TAIJI  steht für die Einheit von Yin und Yang, die passive und aktive Form des Qi, die stets in Wandlung sind und immer die Harmonie und das Gleichgewicht suchen. Die Bewegungen werden langsam und sanft ausgeführt, wodurch die Atmung vertieft und die meditative Achtsamkeit gefördert wird. Dabei wird das zentrale Nervensystem effizient sensibilisiert, wodurch die körperliche und mentale Selbstbeherrschung gefördert wird. Durch die langsame, bewusste Gewichtsverlagerung werden nahezu alle Gelenke und Muskel schonend beansprucht und die körperliche Beweglichkeit und das Gleichgewicht gesteigert. Die Stabilisierung des Rückens wird durch die anhaltende aufrechte, natürliche Körperhaltung trainiert und geprägt.
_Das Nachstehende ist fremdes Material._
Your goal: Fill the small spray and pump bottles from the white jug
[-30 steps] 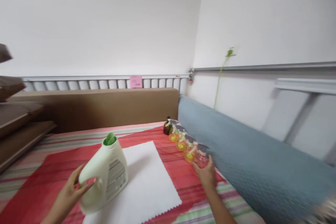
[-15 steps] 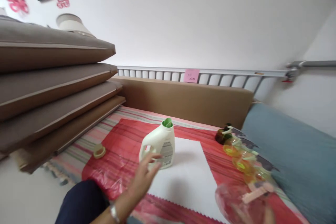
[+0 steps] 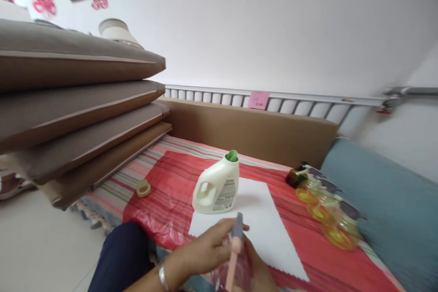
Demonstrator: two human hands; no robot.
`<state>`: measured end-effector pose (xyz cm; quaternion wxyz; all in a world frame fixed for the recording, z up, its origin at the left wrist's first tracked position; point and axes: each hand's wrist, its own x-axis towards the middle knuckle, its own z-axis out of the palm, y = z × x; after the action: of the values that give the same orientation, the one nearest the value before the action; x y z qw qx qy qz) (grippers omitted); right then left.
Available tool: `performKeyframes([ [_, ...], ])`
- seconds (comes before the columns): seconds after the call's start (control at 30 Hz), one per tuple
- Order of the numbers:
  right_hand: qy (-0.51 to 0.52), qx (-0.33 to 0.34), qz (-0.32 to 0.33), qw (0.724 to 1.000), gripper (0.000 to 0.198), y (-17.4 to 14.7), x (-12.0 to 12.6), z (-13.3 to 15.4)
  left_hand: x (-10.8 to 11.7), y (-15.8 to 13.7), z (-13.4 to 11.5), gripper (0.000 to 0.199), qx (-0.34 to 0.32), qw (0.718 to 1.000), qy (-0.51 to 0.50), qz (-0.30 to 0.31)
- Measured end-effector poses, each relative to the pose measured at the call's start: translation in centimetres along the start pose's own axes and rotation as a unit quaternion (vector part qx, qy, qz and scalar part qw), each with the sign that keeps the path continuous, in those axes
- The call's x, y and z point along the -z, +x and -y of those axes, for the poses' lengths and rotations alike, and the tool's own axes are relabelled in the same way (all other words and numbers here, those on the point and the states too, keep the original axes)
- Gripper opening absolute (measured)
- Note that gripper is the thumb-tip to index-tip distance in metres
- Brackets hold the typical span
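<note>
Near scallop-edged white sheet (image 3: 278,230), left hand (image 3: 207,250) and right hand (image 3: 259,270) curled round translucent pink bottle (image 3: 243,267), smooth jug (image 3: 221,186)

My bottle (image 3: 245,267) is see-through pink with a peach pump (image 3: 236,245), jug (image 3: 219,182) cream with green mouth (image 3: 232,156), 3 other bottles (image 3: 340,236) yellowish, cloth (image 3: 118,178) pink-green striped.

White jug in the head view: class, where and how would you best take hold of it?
Probably by the handle, coming from the left of the picture and hooking through its opening: the jug stands upright, its handle loop on that side, while the uncapped green mouth sits at upper right.
</note>
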<state>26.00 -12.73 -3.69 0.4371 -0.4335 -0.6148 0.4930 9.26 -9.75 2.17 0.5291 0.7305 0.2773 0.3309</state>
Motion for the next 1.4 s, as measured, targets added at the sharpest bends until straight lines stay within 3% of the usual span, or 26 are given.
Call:
performKeyframes([
  [0.1,0.019,0.034,0.059,0.998,0.082,0.8,-1.3,1.4,0.2,-0.2,0.1,0.039,0.022,0.995,-0.088,-0.042],
  [0.2,0.147,0.059,-0.008,0.987,0.088,1.1,-2.0,0.9,0.4,-0.1,0.2,0.028,0.015,0.985,-0.138,-0.104],
  [0.3,0.384,-0.023,-0.021,0.923,0.067,0.6,-2.7,-0.6,0.9,0.1,0.0,0.023,-0.008,0.971,-0.176,-0.161],
  [0.4,0.514,-0.164,0.102,0.836,0.076,-0.4,-3.7,-1.7,1.5,0.2,-0.6,0.025,-0.007,0.964,-0.190,-0.186],
  [0.47,0.558,-0.189,0.135,0.797,0.083,-0.8,-4.4,-1.7,2.0,0.0,-1.2,0.028,0.012,0.970,-0.191,-0.151],
  [0.57,0.600,-0.186,0.097,0.772,0.072,-0.9,-5.2,-1.1,3.0,-0.4,-1.9,0.030,0.028,0.979,-0.182,-0.081],
  [0.7,0.604,-0.173,0.057,0.776,0.061,-0.5,-5.9,-1.2,3.5,-0.4,-1.1,0.026,0.018,0.979,-0.185,-0.088],
  [0.83,0.592,-0.126,-0.046,0.795,0.052,-0.2,-6.2,-1.7,2.7,0.0,0.4,0.029,0.018,0.949,-0.228,-0.216],
  [0.9,0.585,-0.121,-0.072,0.799,0.052,0.0,-6.3,-1.7,2.5,0.1,0.5,0.037,0.022,0.934,-0.259,-0.246],
  [1.03,0.582,-0.132,-0.075,0.799,0.052,0.3,-6.4,-1.3,2.8,0.1,-0.2,0.041,0.033,0.935,-0.296,-0.191],
  [1.23,0.604,-0.123,-0.076,0.784,0.051,0.4,-6.5,-1.8,2.8,0.9,0.5,0.036,0.033,0.919,-0.273,-0.284],
  [1.4,0.586,-0.122,-0.075,0.798,0.050,0.2,-6.1,-1.9,2.8,0.9,0.4,0.031,0.043,0.944,-0.265,-0.191],
])
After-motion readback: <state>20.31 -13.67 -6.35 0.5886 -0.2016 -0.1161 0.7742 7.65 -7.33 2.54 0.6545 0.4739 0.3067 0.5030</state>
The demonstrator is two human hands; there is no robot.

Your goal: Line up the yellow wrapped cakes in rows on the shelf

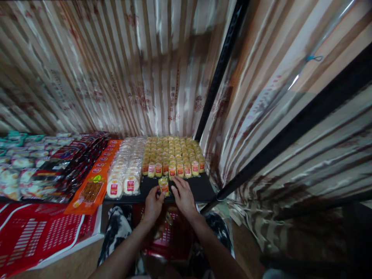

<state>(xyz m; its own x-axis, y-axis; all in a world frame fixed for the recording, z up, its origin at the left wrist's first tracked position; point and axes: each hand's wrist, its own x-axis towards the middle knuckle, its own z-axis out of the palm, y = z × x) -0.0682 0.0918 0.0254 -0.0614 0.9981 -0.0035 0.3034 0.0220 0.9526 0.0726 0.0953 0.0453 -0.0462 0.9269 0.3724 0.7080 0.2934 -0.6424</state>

Der Taiji-Stil ist eine Vereinigung von Qigong und Kungfu, sprich die Übung der Lebensenergie in Kombination mit der chinesischen Kampfkunst. Diese Taiji-Formen wurden traditionell als der Ablauf eines Kampfes gegen einen imaginären Partner konzipiert, deshalb wird der Taiji-Stil oft als "Schattenboxen" bezeichnet. Medizinischen Studien zufolge zeigen langjährige Taijipraxis günstige Wirkung auf Herzkreislauf, Nervensystem, Stoffwechsel usw. Die dadurch erzielte Sportleistung ist trotz der langsamen Bewegung vergleichbar und oft noch stärker als viele Fitnessübungen.